Extract the full listing below without altering a single character.

___ Dataset content

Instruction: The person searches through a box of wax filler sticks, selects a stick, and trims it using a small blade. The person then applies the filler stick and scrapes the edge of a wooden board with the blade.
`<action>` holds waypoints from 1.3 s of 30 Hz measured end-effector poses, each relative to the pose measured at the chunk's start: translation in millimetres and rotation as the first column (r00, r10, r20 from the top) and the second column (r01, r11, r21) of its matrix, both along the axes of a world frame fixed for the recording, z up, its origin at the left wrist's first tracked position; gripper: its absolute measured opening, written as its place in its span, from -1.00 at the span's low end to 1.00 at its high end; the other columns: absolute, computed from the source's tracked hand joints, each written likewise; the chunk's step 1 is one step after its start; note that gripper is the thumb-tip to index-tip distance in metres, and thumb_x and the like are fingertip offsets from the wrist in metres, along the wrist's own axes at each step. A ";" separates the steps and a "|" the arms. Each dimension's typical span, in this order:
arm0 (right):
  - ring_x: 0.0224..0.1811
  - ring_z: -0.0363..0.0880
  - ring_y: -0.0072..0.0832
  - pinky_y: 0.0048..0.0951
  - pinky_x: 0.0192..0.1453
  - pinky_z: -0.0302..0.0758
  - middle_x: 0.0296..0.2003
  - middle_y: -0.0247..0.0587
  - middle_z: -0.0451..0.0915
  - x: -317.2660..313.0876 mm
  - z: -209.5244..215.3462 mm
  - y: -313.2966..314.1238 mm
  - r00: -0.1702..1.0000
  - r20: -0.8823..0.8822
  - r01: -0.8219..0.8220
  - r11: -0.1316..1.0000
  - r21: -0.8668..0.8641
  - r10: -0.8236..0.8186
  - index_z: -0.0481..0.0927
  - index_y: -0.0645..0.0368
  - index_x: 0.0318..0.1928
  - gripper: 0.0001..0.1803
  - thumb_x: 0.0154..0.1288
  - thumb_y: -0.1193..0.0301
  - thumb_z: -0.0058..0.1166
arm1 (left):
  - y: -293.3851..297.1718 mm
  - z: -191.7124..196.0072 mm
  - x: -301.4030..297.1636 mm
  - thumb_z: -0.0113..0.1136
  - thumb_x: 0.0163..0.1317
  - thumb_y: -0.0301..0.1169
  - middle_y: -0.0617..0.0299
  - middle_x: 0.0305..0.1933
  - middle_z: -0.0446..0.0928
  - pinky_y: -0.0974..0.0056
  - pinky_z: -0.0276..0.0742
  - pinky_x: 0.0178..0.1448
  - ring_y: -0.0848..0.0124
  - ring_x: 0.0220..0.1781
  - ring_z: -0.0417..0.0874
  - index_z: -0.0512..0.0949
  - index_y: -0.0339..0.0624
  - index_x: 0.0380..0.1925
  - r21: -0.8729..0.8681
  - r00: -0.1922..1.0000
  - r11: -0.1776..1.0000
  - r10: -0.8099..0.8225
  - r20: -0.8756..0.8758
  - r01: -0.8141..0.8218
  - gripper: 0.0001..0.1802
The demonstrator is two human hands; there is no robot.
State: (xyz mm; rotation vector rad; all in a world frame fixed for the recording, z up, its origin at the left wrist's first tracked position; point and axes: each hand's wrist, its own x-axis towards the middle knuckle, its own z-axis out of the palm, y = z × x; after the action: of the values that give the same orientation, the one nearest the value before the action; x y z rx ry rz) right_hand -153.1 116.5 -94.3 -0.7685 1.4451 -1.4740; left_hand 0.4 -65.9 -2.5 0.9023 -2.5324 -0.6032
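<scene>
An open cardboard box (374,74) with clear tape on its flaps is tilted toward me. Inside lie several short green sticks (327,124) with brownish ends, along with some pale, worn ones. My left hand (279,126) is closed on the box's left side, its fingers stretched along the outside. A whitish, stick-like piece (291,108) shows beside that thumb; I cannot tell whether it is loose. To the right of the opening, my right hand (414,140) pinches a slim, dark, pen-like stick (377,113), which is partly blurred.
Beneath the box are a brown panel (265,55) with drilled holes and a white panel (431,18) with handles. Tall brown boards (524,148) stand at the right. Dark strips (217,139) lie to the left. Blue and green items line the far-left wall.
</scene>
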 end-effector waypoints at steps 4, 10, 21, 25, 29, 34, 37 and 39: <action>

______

▶ _Task response_:
Instruction: The person searches through a box of wax filler sticks, selects a stick, and trims it using a small blade. The person then applies the filler stick and scrapes the edge of a wooden board with the blade.
`<action>` holds waypoints from 1.3 s of 30 Hz measured end-effector poses, each relative to the pose measured at the chunk's start: translation in millimetres and rotation as the first column (r00, r10, r20 from the top) and the second column (r01, r11, r21) of its matrix, both along the axes of a world frame fixed for the recording, z up, its origin at the left wrist's first tracked position; gripper: its absolute measured opening, written as its place in its span, from -1.00 at the span's low end to 1.00 at its high end; the other columns: absolute, computed from the source's tracked hand joints, each written likewise; the chunk's step 1 is one step after its start; note that gripper is the thumb-tip to index-tip distance in metres, and thumb_x and the like are fingertip offsets from the wrist in metres, along the wrist's own axes at each step. A ";" separates the steps and a "|" the arms. Each dimension's typical span, in this order:
arm0 (right):
  - ring_x: 0.0224..0.1811
  - ring_z: -0.0363..0.0880
  - ring_y: -0.0072..0.0832
  - pinky_y: 0.0048..0.0951
  - pinky_x: 0.0192..0.1453
  - pinky_z: -0.0302..0.0758
  - middle_x: 0.0296..0.2003
  - middle_y: -0.0247..0.0587
  - middle_z: -0.0451..0.0915
  - x: -317.2660..313.0876 mm
  - z: -209.5244..215.3462 mm
  - y: -313.2966..314.1238 mm
  - r00: -0.1702..1.0000
  - r20: -0.8823..0.8822
  - r01: -0.8219..0.8220
  - r11: -0.1316..1.0000
  - r21: -0.8668..0.8641
  - r10: -0.8236..0.8186
  - index_z: -0.0481..0.0927
  - index_y: -0.0645..0.0368
  - index_x: 0.0318..0.1928
  - gripper: 0.0001..0.1803
  - thumb_x: 0.0154..0.1288
  - thumb_y: -0.1193..0.0301
  - thumb_z: -0.0058..0.1166
arm1 (left):
  - y: -293.3851..297.1718 mm
  - z: -191.7124..196.0072 mm
  - x: -301.4030..297.1636 mm
  - thumb_z: -0.0113..0.1136
  - thumb_x: 0.0163..0.1317
  - thumb_y: -0.0301..0.1169
  - middle_y: -0.0617..0.0299
  - middle_x: 0.0305..0.1933
  - middle_z: -0.0446..0.0928
  - pinky_y: -0.0974..0.0056
  - pinky_z: -0.0276..0.0742
  - pinky_x: 0.0178..0.1448
  - ring_y: -0.0848..0.0124
  - ring_x: 0.0220..0.1781
  - ring_z: -0.0417..0.0874
  - index_z: -0.0512..0.0949
  - index_y: -0.0339..0.0624
  - index_x: 0.0380..0.1925
  - r21: -0.8729..0.8681
  - r00: -0.1922..1.0000
  - r11: -0.1776..1.0000
  - r10: -0.8099..0.8225
  - r20: -0.8756..0.8758
  - r01: -0.8141..0.8218
  - gripper: 0.0001..0.1802
The demonstrator is two human hands; there is no robot.
State: (xyz mm; rotation vector rad; all in a world frame fixed for the recording, z up, its origin at the left wrist's first tracked position; point and axes: each hand's wrist, its own x-axis towards the middle knuckle, its own z-axis out of the palm, y = z × x; after the action: of the values that give the same orientation, the one nearest the value before the action; x y z rx ry rz) right_hand -153.1 116.5 -94.3 -0.7685 1.4451 -1.4740; left_hand 0.4 -65.9 -2.5 0.9023 -2.5324 -0.6032
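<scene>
An open cardboard box (374,74) with clear tape on its flaps is tilted toward me. Inside lie several short green sticks (327,124) with brownish ends, along with some pale, worn ones. My left hand (279,126) is closed on the box's left side, its fingers stretched along the outside. A whitish, stick-like piece (291,108) shows beside that thumb; I cannot tell whether it is loose. To the right of the opening, my right hand (414,140) pinches a slim, dark, pen-like stick (377,113), which is partly blurred.
Beneath the box are a brown panel (265,55) with drilled holes and a white panel (431,18) with handles. Tall brown boards (524,148) stand at the right. Dark strips (217,139) lie to the left. Blue and green items line the far-left wall.
</scene>
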 end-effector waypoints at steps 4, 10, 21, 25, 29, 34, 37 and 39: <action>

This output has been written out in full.